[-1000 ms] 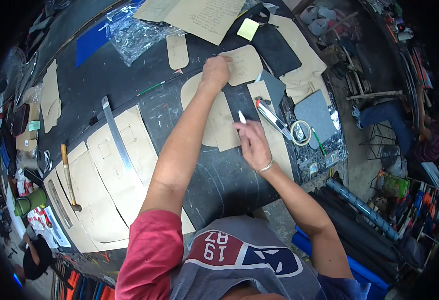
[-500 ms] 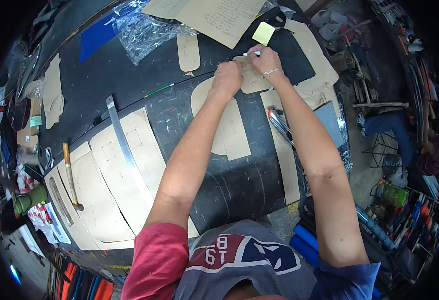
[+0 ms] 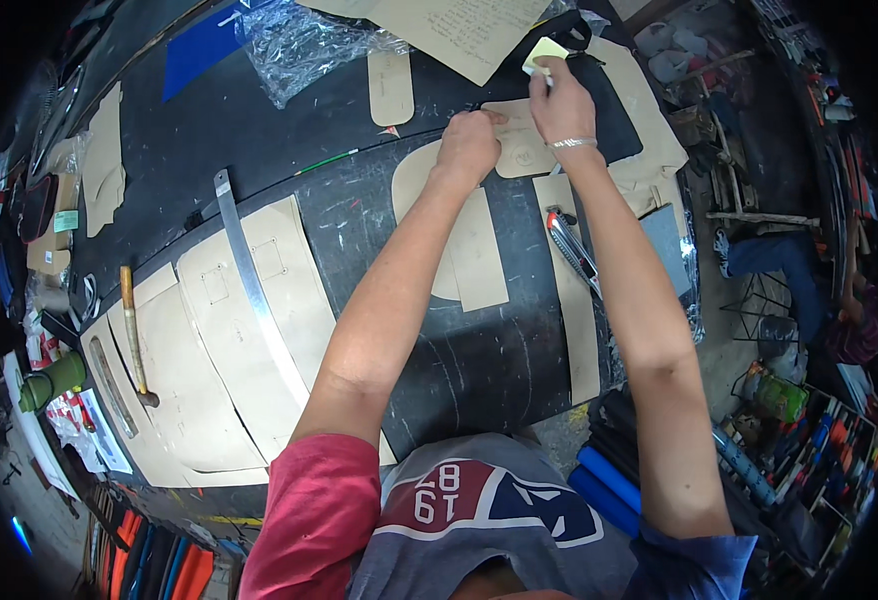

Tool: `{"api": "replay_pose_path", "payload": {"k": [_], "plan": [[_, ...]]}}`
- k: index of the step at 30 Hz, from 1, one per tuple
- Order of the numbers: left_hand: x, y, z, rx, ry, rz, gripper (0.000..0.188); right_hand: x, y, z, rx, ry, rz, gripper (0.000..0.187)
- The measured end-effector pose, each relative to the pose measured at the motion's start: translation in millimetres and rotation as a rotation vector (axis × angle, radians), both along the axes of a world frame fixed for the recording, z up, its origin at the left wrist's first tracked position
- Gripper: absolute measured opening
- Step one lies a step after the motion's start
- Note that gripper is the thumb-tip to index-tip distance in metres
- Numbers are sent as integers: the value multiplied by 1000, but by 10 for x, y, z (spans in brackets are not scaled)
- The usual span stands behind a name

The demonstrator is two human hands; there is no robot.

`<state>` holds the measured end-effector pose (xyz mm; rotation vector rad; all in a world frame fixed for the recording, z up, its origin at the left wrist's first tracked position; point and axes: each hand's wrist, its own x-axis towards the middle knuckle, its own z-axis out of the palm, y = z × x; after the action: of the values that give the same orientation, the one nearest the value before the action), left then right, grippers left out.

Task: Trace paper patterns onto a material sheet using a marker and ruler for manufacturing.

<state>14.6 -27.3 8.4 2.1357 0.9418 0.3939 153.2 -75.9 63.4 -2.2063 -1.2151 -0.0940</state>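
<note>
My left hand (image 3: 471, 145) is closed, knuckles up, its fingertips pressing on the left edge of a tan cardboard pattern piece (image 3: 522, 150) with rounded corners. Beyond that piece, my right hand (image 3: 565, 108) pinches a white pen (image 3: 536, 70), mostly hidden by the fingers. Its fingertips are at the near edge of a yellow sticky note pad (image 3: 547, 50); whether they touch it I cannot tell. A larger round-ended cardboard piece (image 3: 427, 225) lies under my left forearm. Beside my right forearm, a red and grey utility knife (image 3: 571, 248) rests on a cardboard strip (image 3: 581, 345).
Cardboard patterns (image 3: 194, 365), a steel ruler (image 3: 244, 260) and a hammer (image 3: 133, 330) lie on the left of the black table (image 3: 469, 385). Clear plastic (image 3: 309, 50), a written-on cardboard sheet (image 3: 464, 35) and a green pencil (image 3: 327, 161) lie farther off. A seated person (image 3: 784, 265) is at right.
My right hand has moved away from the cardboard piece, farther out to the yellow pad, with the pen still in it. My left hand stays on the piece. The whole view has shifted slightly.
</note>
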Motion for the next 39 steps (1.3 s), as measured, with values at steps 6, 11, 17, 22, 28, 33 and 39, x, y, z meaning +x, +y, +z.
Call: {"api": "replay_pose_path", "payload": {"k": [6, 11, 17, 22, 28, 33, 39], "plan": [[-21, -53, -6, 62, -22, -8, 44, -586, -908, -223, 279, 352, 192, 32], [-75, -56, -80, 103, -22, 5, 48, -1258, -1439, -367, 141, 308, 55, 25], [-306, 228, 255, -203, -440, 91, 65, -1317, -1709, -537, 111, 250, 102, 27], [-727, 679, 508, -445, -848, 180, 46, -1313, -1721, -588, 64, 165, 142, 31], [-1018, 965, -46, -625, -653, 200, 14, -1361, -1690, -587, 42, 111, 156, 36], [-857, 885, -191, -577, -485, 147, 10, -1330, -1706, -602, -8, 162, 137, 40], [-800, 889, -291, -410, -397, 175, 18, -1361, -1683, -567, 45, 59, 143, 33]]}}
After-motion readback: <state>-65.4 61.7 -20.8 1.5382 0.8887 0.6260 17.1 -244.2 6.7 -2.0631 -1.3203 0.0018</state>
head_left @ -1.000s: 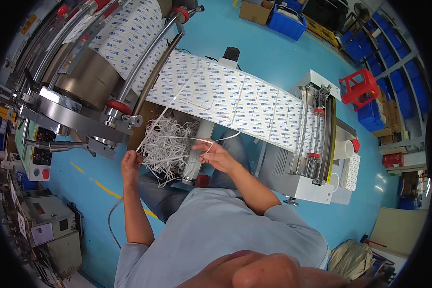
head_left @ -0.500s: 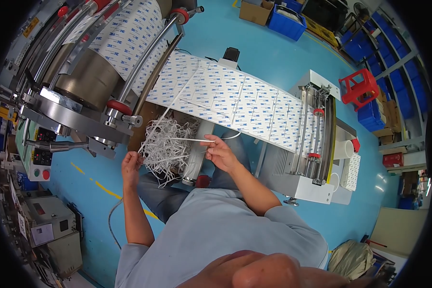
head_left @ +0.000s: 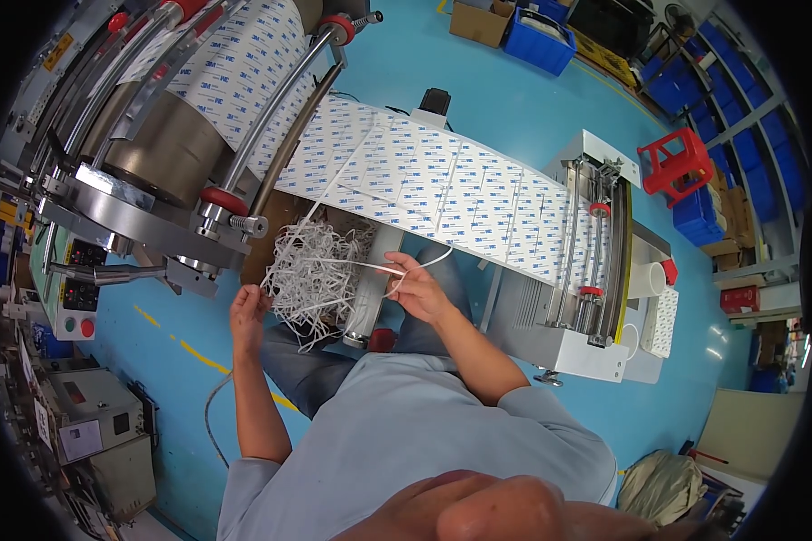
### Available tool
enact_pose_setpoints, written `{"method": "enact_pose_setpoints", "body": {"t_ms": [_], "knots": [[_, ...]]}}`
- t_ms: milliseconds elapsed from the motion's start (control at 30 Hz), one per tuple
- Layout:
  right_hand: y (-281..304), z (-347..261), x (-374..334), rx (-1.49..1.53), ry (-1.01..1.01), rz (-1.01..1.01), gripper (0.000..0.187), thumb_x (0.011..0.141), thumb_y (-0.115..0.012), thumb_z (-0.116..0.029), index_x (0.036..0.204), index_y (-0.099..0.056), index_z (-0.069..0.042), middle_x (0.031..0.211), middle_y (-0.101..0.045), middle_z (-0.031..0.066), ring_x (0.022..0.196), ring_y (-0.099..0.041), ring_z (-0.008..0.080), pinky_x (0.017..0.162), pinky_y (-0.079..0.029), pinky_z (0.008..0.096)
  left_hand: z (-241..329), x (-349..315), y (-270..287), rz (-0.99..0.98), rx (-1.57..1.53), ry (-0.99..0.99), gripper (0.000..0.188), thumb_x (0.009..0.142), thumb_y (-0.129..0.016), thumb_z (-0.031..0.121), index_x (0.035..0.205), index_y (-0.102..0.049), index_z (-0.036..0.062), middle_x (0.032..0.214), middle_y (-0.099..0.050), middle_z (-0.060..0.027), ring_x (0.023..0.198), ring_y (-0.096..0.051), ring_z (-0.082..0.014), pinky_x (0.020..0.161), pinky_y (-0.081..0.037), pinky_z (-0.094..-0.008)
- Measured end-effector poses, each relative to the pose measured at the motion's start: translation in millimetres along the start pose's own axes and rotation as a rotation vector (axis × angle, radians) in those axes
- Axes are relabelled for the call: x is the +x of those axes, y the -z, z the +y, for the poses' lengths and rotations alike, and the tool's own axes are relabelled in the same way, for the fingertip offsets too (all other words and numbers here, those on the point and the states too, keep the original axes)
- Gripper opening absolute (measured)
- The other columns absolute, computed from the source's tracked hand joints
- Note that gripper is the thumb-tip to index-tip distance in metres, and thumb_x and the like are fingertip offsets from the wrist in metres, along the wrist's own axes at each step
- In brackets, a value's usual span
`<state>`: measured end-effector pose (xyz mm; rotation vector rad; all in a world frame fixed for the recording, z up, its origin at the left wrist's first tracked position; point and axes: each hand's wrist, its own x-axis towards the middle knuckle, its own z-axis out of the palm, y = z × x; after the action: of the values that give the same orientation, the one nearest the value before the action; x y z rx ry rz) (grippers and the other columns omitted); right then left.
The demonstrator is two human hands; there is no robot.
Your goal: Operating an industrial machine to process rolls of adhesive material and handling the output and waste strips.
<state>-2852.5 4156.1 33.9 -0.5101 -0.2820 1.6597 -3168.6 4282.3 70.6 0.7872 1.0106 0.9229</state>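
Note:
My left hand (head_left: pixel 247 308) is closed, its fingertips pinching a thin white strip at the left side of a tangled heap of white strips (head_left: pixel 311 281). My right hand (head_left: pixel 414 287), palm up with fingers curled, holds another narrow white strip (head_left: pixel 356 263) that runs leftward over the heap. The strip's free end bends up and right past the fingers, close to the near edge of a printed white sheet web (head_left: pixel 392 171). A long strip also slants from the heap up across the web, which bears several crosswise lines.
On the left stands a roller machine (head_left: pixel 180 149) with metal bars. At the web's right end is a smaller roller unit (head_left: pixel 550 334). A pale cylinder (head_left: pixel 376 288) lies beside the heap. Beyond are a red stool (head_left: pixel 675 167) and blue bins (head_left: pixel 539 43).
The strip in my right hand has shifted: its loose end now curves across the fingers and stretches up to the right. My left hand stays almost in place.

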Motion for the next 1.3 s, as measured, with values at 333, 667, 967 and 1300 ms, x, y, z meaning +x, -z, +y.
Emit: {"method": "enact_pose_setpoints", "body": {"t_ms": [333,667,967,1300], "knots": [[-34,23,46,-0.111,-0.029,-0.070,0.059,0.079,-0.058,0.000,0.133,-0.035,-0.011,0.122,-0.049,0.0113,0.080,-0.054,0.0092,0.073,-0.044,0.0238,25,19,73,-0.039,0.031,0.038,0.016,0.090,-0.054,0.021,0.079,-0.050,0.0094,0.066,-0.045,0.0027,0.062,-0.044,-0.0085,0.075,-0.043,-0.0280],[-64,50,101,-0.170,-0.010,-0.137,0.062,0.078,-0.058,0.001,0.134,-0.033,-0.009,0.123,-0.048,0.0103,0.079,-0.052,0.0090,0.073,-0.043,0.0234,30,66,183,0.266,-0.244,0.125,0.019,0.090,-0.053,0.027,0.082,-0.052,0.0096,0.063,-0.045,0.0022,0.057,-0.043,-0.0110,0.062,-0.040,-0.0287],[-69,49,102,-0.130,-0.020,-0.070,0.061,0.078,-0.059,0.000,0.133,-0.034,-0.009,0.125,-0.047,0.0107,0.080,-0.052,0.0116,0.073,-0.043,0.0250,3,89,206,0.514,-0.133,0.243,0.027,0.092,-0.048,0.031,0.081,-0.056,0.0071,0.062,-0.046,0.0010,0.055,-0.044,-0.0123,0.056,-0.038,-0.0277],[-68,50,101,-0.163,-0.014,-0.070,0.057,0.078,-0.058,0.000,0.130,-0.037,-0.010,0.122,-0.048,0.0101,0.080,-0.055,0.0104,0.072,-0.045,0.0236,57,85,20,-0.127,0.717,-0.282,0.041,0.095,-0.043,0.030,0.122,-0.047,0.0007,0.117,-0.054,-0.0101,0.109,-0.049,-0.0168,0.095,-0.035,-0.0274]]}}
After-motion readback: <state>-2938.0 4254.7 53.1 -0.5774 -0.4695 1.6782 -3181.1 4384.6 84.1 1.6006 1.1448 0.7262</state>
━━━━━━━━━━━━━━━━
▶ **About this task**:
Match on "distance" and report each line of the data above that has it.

▶ **Answer to this problem**:
- Note that gripper is the thumb-tip to index-tip distance in metres
- Note that gripper is the thumb-tip to index-tip distance in metres, and thumb_x and the like are fingertip offsets from the wrist in metres, along the wrist's own axes at each step

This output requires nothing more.